Exercise instructions: Apart from the pictures, everything in the lines below must be printed exactly.
═══
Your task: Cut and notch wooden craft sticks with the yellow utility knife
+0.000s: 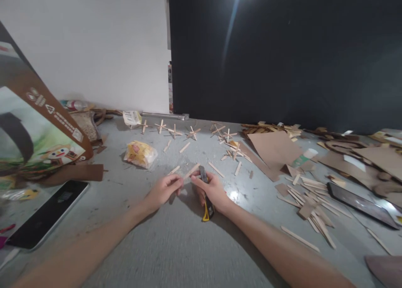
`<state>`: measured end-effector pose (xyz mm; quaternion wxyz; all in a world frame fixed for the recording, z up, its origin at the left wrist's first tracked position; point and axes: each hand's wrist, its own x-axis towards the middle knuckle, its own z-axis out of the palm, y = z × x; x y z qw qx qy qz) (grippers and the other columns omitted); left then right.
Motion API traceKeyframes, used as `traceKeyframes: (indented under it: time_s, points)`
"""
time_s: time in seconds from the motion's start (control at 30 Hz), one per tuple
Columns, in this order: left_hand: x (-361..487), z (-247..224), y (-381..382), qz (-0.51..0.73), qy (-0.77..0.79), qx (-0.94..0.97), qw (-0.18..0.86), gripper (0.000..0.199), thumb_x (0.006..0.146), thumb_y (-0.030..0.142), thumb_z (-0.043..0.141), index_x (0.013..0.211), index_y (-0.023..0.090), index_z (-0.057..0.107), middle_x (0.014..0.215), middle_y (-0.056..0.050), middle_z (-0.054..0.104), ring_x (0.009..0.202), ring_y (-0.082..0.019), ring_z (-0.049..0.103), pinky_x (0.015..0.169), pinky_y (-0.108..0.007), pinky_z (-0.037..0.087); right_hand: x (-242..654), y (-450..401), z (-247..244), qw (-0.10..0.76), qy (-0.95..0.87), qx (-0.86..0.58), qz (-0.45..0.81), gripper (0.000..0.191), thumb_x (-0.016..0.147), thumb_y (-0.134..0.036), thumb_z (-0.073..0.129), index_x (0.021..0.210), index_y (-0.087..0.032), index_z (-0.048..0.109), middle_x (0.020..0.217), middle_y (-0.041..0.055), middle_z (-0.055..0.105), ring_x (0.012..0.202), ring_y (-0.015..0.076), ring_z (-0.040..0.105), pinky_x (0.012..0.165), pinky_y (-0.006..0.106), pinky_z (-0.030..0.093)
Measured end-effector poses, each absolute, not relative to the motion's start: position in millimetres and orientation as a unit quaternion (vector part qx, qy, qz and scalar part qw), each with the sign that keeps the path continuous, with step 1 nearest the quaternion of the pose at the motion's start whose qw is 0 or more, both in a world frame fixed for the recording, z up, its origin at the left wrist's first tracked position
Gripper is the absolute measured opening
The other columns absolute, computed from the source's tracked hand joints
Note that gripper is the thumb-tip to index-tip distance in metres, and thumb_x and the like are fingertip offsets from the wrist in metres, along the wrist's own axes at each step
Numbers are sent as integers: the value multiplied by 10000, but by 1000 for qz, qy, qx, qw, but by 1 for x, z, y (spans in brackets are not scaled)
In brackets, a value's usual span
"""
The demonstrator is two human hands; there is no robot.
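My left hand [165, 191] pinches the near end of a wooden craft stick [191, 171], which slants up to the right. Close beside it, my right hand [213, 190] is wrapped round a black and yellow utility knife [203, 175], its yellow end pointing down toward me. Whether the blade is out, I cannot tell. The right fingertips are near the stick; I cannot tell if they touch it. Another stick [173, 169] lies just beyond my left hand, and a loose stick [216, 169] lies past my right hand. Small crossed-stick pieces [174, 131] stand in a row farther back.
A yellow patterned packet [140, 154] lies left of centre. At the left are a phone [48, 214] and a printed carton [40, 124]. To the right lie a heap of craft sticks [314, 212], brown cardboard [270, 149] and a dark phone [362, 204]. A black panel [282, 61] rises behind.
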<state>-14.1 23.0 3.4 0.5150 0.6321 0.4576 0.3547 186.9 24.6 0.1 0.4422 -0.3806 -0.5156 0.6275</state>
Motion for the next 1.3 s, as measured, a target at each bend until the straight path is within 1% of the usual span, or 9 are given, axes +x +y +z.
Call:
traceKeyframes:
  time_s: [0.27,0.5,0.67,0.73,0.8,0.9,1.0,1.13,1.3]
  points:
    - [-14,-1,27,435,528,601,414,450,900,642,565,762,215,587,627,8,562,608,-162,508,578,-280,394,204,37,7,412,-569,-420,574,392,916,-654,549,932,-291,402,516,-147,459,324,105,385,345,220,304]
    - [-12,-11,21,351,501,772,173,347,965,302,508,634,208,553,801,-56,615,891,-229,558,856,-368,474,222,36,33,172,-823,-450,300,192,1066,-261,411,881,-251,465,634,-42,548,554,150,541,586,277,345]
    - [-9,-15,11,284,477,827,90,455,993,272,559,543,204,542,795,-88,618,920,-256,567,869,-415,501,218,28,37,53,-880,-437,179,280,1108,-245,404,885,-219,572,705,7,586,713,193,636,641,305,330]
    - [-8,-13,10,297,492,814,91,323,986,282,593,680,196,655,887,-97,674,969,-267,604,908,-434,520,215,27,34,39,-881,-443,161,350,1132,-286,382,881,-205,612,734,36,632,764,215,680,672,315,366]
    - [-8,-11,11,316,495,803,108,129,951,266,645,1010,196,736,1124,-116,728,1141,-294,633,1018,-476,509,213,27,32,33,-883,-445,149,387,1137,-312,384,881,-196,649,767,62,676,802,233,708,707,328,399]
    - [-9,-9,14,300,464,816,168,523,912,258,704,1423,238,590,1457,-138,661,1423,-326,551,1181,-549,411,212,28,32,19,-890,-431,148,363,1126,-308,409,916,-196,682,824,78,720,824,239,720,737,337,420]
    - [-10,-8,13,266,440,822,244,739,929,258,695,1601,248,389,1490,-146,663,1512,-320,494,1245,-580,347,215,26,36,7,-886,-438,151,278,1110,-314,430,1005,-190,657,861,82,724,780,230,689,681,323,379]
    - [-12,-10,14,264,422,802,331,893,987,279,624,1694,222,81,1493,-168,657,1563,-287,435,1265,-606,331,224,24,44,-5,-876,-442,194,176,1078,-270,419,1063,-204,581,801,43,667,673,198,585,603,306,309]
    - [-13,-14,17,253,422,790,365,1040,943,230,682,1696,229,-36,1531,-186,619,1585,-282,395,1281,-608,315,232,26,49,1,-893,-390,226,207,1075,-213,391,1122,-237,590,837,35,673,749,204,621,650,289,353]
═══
Answer section:
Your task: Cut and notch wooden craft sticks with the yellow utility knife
+0.000s: 
`<state>`: measured end-effector pose (xyz mm; quaternion wxyz; all in a world frame fixed for the recording, z up, its origin at the left wrist's first tracked position; point and axes: each hand's wrist, its own x-axis towards the middle knuckle, its own z-axis out of the palm, y = z × x; x y z qw qx qy qz) (grippers and the other columns omitted); left then right.
Motion API traceKeyframes, used as `traceKeyframes: (indented under it: time_s, points)`
"""
time_s: time in seconds from the motion's start (control at 30 Hz), one per tuple
Columns, in this order: left_hand: x (-361..487), z (-247..224), y (-381..382), qz (-0.51..0.73), qy (-0.77..0.79), qx (-0.94..0.97), qw (-0.18..0.86), gripper (0.000..0.199), thumb_x (0.006..0.146), thumb_y (-0.030..0.142), thumb_z (-0.043..0.141), index_x (0.013..0.211), index_y (-0.023..0.090), index_z (-0.057..0.107), middle_x (0.014..0.215), middle_y (-0.056..0.050), middle_z (-0.054..0.104), ring_x (0.009..0.202), ring_y (-0.082..0.019), ring_z (-0.049..0.103), pinky_x (0.015..0.169), pinky_y (-0.108..0.007), pinky_z (-0.037..0.087); right_hand: x (-242..654), y (-450..401), z (-247..244), qw (-0.10..0.76), qy (-0.95..0.87), qx (-0.86..0.58), qz (-0.45..0.81), gripper (0.000..0.191), thumb_x (-0.016..0.147), thumb_y (-0.134..0.036), thumb_z (-0.073..0.129), index_x (0.021..0.210), index_y (-0.087..0.032), index_z (-0.048..0.109), middle_x (0.020..0.217), middle_y (-0.041..0.055), middle_z (-0.055..0.105), ring_x (0.012..0.202), ring_y (-0.015..0.076), ring_z (-0.040..0.105), pinky_x (0.012..0.165), pinky_y (-0.006..0.106), pinky_z (-0.030..0.093)
Measured end-effector poses, each absolute, not relative to the motion's start: position in millimetres and orientation as a unit quaternion (vector part qx, qy, qz and scalar part qw), each with the sign that keeps the path continuous, with step 1 nearest the quaternion of the pose at the motion's start whose qw is 0 or more, both in a world frame fixed for the recording, z up, its origin at the left wrist's first tracked position
Gripper is the absolute measured opening
The other columns absolute, computed from the source's tracked hand joints
Note that gripper is the thumb-tip to index-tip distance in metres, and thumb_x and the like are fingertip offsets from the wrist in metres, along the wrist's own axes at each step
Numbers are sent as integers: the value multiplied by 10000, but by 1000 for qz, qy, qx, qw, but by 1 for x, z, y (spans in brackets are not scaled)
In brackets, a value's usual span
"""
The demonstrator is two human hands; there is no robot.
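My left hand [165, 191] pinches the near end of a wooden craft stick [191, 171], which slants up to the right. Close beside it, my right hand [213, 190] is wrapped round a black and yellow utility knife [203, 175], its yellow end pointing down toward me. Whether the blade is out, I cannot tell. The right fingertips are near the stick; I cannot tell if they touch it. Another stick [173, 169] lies just beyond my left hand, and a loose stick [216, 169] lies past my right hand. Small crossed-stick pieces [174, 131] stand in a row farther back.
A yellow patterned packet [140, 154] lies left of centre. At the left are a phone [48, 214] and a printed carton [40, 124]. To the right lie a heap of craft sticks [314, 212], brown cardboard [270, 149] and a dark phone [362, 204]. A black panel [282, 61] rises behind.
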<state>-14.1 23.0 3.4 0.5150 0.6321 0.4576 0.3547 186.9 24.6 0.1 0.4422 -0.3806 -0.5156 0.6275</state>
Motion for the next 1.3 s, as measured, a target at each bend until the straight path is within 1% of the usual span, or 9 are given, axes +x +y +z.
Call:
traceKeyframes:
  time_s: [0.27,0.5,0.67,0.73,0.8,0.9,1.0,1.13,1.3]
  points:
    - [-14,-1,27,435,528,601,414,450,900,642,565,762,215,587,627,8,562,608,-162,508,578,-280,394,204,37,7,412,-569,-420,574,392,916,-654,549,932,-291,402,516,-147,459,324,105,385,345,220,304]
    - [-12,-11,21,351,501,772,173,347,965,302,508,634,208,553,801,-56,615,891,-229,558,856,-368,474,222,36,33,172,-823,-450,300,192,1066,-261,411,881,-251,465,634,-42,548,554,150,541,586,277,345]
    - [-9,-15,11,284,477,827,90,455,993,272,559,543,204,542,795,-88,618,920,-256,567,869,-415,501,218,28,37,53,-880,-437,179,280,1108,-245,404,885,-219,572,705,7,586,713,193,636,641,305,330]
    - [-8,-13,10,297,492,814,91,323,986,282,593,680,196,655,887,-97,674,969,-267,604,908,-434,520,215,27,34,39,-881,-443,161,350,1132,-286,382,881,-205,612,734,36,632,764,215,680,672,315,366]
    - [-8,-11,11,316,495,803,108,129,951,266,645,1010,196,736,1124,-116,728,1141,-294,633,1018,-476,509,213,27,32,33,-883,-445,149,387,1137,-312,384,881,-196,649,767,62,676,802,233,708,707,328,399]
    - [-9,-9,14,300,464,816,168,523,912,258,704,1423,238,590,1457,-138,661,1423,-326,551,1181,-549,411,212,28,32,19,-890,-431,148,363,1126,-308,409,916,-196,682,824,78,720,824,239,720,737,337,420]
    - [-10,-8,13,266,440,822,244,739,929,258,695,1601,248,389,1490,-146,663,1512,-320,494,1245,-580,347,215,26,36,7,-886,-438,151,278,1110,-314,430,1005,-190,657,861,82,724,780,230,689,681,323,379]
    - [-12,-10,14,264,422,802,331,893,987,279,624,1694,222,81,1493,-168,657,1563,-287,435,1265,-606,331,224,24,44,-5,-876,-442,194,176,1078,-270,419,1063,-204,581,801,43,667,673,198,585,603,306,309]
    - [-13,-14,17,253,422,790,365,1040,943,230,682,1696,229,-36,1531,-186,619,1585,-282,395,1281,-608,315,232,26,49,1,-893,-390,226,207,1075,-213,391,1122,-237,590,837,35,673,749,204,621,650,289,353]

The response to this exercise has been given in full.